Serving Clovis, Portales and the Surrounding Communities

Farmers and ranchers dabble in 'show biz'

STAFF & WIRE REPORTS

His family has spent generations farming. He has been seeding and reaping all his life. And Jim Anderson can’t quite get over the fact that now he is in the entertainment business.

“They never would have imagined,” he said of his father and uncle, who bought their 200-acre farm outside Erie, Colo., in 1958.

Anderson, 49, was tramping through his corn field, which is more prop than crop. In fact, almost everything at Anderson Farms is more prop than utility. From the haunted corn maze to the pick-your-own pumpkin patch, and from the goat feeding station to the aloof llamas and barnyard classroom, Anderson’s operation is tapping a growing yen among today’s urbanites to reconnect with their rural roots.

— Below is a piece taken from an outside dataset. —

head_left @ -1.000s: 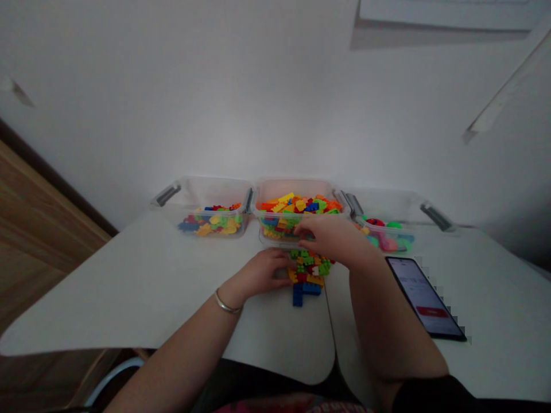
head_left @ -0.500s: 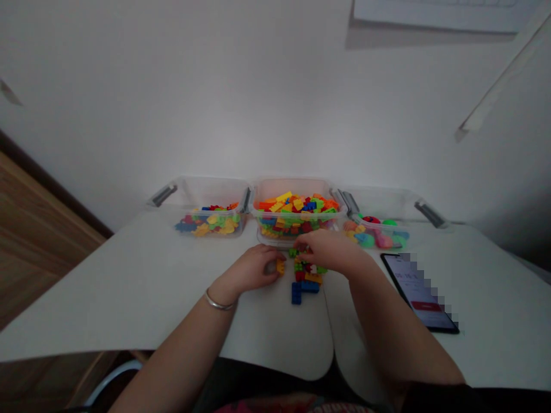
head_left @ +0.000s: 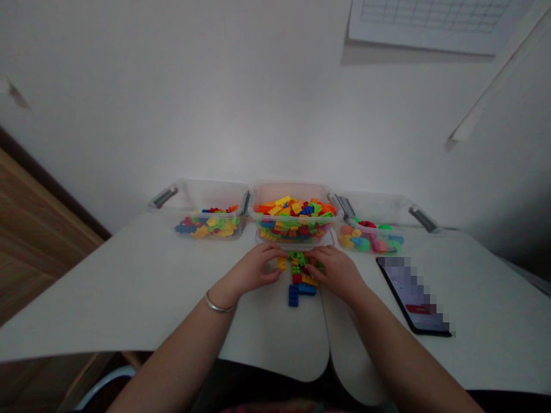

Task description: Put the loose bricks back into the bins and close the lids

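Between left hand (head_left: 255, 268) and right hand (head_left: 338, 272), colourful toy bricks (head_left: 297, 279)

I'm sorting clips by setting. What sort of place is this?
Most likely a play or activity corner indoors, though home or classroom I can't tell: a white tabletop against a plain wall, clear bins of colourful pieces, and toy bricks out in front of them.

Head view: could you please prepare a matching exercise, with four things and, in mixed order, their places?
1. Blue bricks
2. Phone
3. Bracelet
4. Paper sheet

A. on the table, right of the right hand
B. on the wall
C. at the near end of the brick group
D. around the left wrist

Pairs: 1-C, 2-A, 3-D, 4-B
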Demonstrator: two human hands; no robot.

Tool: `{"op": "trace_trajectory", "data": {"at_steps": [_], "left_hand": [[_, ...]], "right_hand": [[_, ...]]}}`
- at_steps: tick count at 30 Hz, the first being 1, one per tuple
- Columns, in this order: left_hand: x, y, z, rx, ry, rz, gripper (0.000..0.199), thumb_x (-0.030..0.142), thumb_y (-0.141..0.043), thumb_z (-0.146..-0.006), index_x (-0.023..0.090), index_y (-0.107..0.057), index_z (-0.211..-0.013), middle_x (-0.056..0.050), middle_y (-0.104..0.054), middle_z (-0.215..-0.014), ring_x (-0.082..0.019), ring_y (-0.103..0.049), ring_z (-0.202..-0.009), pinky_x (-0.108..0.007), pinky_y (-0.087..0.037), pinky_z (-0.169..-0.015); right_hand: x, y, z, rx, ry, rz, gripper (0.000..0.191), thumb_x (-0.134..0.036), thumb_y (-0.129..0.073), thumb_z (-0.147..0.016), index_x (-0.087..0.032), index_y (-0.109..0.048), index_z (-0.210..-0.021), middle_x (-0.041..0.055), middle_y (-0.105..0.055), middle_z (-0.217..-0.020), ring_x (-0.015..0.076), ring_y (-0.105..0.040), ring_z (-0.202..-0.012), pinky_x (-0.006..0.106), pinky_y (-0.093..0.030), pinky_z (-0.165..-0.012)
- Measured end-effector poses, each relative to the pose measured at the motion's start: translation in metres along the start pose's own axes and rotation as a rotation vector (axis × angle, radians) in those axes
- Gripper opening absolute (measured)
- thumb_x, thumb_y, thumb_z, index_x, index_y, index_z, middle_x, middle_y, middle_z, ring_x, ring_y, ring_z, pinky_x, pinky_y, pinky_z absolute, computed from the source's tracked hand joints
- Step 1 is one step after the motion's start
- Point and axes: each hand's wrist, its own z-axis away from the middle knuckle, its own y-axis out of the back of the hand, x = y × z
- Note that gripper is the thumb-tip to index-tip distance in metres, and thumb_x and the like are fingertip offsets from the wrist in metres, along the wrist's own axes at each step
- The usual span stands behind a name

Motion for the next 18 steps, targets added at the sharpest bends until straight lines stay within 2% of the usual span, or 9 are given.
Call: {"op": "trace_trajectory", "data": {"at_steps": [6,8,10,15,18], "left_hand": [[0.022,0.005,-0.007,0.481,-0.011,0.107,0.026,0.024,-0.064,-0.083,0.022,-0.065,-0.109,-0.010,-0.066,-0.115,-0.023,-0.060,-0.111,-0.042,-0.047,-0.103],[0.032,0.011,-0.015,0.573,0.010,0.078,0.028,0.026,-0.063,-0.085,0.023,-0.064,-0.113,-0.010,-0.065,-0.120,-0.023,-0.059,-0.114,-0.041,-0.045,-0.106],[0.040,0.019,-0.027,0.558,0.010,-0.035,0.032,0.026,-0.064,-0.085,0.022,-0.065,-0.118,-0.009,-0.067,-0.121,-0.025,-0.058,-0.117,-0.042,-0.042,-0.108],[0.047,0.033,-0.068,0.339,0.009,-0.298,0.035,0.026,-0.062,-0.087,0.020,-0.070,-0.121,-0.012,-0.069,-0.124,-0.027,-0.060,-0.116,-0.043,-0.043,-0.105],[0.046,0.037,-0.087,0.237,0.077,-0.477,0.034,0.029,-0.058,-0.091,0.021,-0.071,-0.122,-0.010,-0.071,-0.123,-0.026,-0.061,-0.117,-0.044,-0.042,-0.108]], "right_hand": [[0.005,-0.022,-0.002,0.153,0.033,-0.183,0.018,-0.025,-0.062,-0.090,-0.019,-0.072,-0.103,0.0097,-0.075,-0.103,0.0241,-0.065,-0.097,0.041,-0.052,-0.090],[0.008,-0.028,-0.004,0.179,0.043,-0.262,0.019,-0.024,-0.059,-0.090,-0.020,-0.072,-0.104,0.0092,-0.075,-0.103,0.0233,-0.065,-0.098,0.041,-0.052,-0.091],[0.011,-0.031,-0.004,0.201,0.036,-0.314,0.019,-0.023,-0.057,-0.091,-0.020,-0.073,-0.102,0.0091,-0.075,-0.101,0.0229,-0.066,-0.097,0.041,-0.052,-0.091],[0.013,-0.035,-0.004,0.239,0.029,-0.353,0.020,-0.021,-0.055,-0.090,-0.018,-0.073,-0.099,0.0096,-0.075,-0.098,0.0229,-0.065,-0.095,0.041,-0.052,-0.089],[0.018,-0.040,-0.005,0.260,0.034,-0.372,0.020,-0.021,-0.056,-0.089,-0.019,-0.074,-0.097,0.0088,-0.076,-0.096,0.0232,-0.066,-0.093,0.041,-0.052,-0.087]]}}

“We call it agritainment,” Anderson said.

And it’s big business.

Tens of thousands of school kids, parents and families visit farms like Anderson’s each year. They are part of a growing number of tourists who visit farmers’ markets each weekend. They tour wineries. They hire ranchers to take them hunting on their land. They ride with real cowpokes. They nosh barbecue from chuck wagons. They are “agritourists,” and they are changing the world’s oldest industry.

In the Clovis area, rancher Stanley Pierce has supplied horses and livestock to various movie companies, and the Lee Ross Hammond family often rents out their ranch’s chuckwagon and serves special parties and events.

“We haven’t supplied any in the last year or so,” said Pierce, who has even played minor roles in some of the films. “They’re doing most of the movies now in California instead of coming out here on location. We have done some one-day shoots over at White Sands, but that’s all.”

Pierce has served as horse wrangler for such major films as Billy Crystal’s “City Slickers” and Emilio Estevez’s “Young Guns” series.

In the summer of 2001, the Hammonds’ ranch provided an old-fashioned chuckwagon breakfast for the Air Force’s elite demonstration team, the Thunderbirds, when they visited the area to perform in a Cannon Air Force Base air show.

The Thunderbirds even joined with city officials in singing “Happy Birthday” to Lee Ross Hammond after the breakfast.

“It’s not everybody who gets the Thunderbirds to come to their birthday party,” he quipped. “They asked us to bring the chuckwagon here. We’ve had it in operation at the ranch. We use it everytime we brand. It’s a working chuckwagon.”

In August of that year, the chuckwagon served a complete barbecue dinner in honor of Brig. Gen. Ed Tatum’s retirement as a judge advocate general officer from the U.S. Air Force Reserves.

In Colorado, agritourism has united two of the state’s most powerful industries, the $7 billion tourism industry and the $5.2 billion agriculture industry.

“This is something the public is ready for,” says Anderson, who farms his grandfather’s 800 acres just north of his father’s homestead farm. “I think of us as preserving a cultural history.”

The number of corn mazes in Colorado has climbed to at least six in the past few years. Pumpkin patches across the state team with pickers, each paying more than double the cost of a grocery pumpkin for the thrill of plucking their own gourd.

By hosting visitors, farmers are able to cut some of their losses. Agriculture has suffered in recent years due, in part, to pricing pressure from other countries and drought.

In 1997, Colorado’s 29,000 farms and ranches on 31.8 million acres exported $923 million in goods and services and indirectly employed 86,000. Four years later, there were 105,000 agriculturally related jobs in Colorado, the total farm and ranchland acreage had fallen, and the state exported $869 million in goods and services.

Aside from extra revenue, agritourism has helped keep farmers and ranchers out in their fields.

“The movement has been people moving off the farm to find work. This is them finding creative ways to stay on their land,” said Dawn Thilmany, professor of agriculture and resource economics at Colorado State University. “Now they can bring their marketing, the creative financial energy they were giving to other business back to their own farm.”

The first dude ranch opened its corral to visitors in Hot Sulphur Springs, Colo., in 1868. Back then, struggling ranch hands and cowboys found work by hauling visiting Denverites through the woods on fishing and hunting trips.

Today, the dude-ranch business is more about tourism than agriculture because few working ranches host visitors. Most of Colorado’s 40-plus dude ranches pamper paying guests with luxurious meals and guided romps through the mountains.

CNJ senior writer Gary Mitchell and The Associated Press contributed to this report.